In this assignment you will complete **two questions**. The **deadline is posted on Canvas**.


## Assignment Guide (Read Me First)

- This notebook provides an **Install Required Libraries** cell and a **Common Imports & Polite Headers** cell. Run them first.
- Each question includes a **skeleton**. The skeleton is **not** a solution; it is a lightweight scaffold you may reuse.
- Under each skeleton you will find a **“Write your answer here”** code cell. Implement your scraping, cleaning, and saving logic there.
- When your code is complete, run the **Runner** cell to print a Top‑15 preview and save the CSV.
- Expected outputs:
  - **Q1:** `data_q1.csv` + Top‑15 sorted by the specified numeric column.
  - **Q2:** `data_q2.csv` + Top‑15 sorted by `points`.


In [2]:
#Install Required Libraries
!pip -q install requests beautifulsoup4 lxml pandas
print("Dependencies installed.")


Dependencies installed.


### 2) Common Imports & Polite Headers

In [3]:
# Common Imports & Polite Headers
import re, sys, pandas as pd, requests
from bs4 import BeautifulSoup
HEADERS = {"User-Agent": (
    "Mozilla/5.0 (X11; Linux x86_64) AppleWebKit/537.36 "
    "(KHTML, like Gecko) Chrome/122.0 Safari/537.36")}
def fetch_html(url: str, timeout: int = 20) -> str:
    r = requests.get(url, headers=HEADERS, timeout=timeout)
    r.raise_for_status()
    return r.text
def flatten_headers(df: pd.DataFrame) -> pd.DataFrame:
    if isinstance(df.columns, pd.MultiIndex):
        df.columns = [" ".join([str(x) for x in tup if str(x)!="nan"]).strip()
                      for tup in df.columns.values]
    else:
        df.columns = [str(c).strip() for c in df.columns]
    return df
print("Common helpers loaded.")


Common helpers loaded.


## Question 1 — IBAN Country Codes (table)
**URL:** https://www.iban.com/country-codes  
**Extract at least:** `Country`, `Alpha-2`, `Alpha-3`, `Numeric` (≥4 cols; you may add more)  
**Clean:** trim spaces; `Alpha-2/Alpha-3` → **UPPERCASE**; `Numeric` → **int** (nullable OK)  
**Output:** write **`data_q1.csv`** and **print a Top-15** sorted by `Numeric` (desc, no charts)  
**Deliverables:** notebook + `data_q1.csv` + short `README.md` (URL, steps, 1 limitation)

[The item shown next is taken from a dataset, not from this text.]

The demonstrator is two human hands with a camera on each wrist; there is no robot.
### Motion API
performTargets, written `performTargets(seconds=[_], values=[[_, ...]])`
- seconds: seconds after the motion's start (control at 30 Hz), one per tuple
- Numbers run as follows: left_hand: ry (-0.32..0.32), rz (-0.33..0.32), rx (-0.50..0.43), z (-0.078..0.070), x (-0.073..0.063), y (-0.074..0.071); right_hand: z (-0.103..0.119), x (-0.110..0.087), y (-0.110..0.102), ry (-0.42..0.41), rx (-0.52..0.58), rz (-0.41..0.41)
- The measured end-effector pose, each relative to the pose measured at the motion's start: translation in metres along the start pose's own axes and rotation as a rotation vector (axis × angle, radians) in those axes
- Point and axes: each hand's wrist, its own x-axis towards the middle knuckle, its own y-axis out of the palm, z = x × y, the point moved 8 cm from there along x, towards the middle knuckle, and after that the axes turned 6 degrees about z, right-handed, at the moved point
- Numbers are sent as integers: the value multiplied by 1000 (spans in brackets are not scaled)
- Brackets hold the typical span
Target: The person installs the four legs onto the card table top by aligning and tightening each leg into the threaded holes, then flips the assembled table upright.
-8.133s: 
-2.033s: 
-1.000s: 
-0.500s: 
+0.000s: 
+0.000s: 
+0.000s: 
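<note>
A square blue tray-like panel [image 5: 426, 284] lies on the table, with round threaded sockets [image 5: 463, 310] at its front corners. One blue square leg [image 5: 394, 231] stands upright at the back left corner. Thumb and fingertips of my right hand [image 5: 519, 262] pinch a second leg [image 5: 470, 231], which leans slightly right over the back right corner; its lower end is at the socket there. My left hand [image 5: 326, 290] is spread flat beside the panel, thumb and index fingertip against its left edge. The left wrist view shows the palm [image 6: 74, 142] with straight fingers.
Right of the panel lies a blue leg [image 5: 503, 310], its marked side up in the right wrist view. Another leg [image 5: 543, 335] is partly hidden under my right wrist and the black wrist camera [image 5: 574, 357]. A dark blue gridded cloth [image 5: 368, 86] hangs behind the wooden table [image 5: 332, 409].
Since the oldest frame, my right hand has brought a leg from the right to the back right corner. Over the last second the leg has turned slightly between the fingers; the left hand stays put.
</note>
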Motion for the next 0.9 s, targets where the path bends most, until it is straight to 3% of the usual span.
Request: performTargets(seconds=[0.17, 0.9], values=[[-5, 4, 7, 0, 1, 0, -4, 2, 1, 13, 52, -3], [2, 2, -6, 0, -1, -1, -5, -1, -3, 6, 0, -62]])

**Tip:** You can use `pandas.read_html(html)` to read tables and then pick one with ≥3 columns.


In [None]:
# --- Q1 Skeleton (fill the TODOs) ---
def q1_read_table(html: str) -> pd.DataFrame:
    """Return the first table with >= 3 columns from the HTML.
    TODO: implement with pd.read_html(html), pick a reasonable table, then flatten headers.
    """
    raise NotImplementedError("TODO: implement q1_read_table")

def q1_clean(df: pd.DataFrame) -> pd.DataFrame:
       """Clean columns: strip, UPPER Alpha-2/Alpha-3, cast Numeric to int (nullable), drop invalids.
    TODO: implement cleaning steps.
    """
    raise NotImplementedError("TODO: implement q1_clean")

def q1_sort_top(df: pd.DataFrame, top: int = 15) -> pd.DataFrame:
    """Sort descending by Numeric and return Top-N.
    TODO: implement.
    """
    raise NotImplementedError("TODO: implement q1_sort_top")


In [6]:
#Question 2 Answer:

def q1_read_table(html: str) -> pd.DataFrame:
    """Return the first table with >= 3 columns from the HTML."""
    tables = pd.read_html(html)
    if not tables:
        raise ValueError("No tables found.")

    for t in tables:
        if t.shape[1] >= 3:
            df = t.copy()
            break
    else:
        raise ValueError("No table with >= 3 columns found.")

    return flatten_headers(df)


def q1_clean(df: pd.DataFrame) -> pd.DataFrame:
    """Clean columns: strip, UPPER Alpha-2/Alpha-3, cast Numeric to int (nullable), drop invalids.
    Returns at least Country, Alpha-2, Alpha-3, Numeric."""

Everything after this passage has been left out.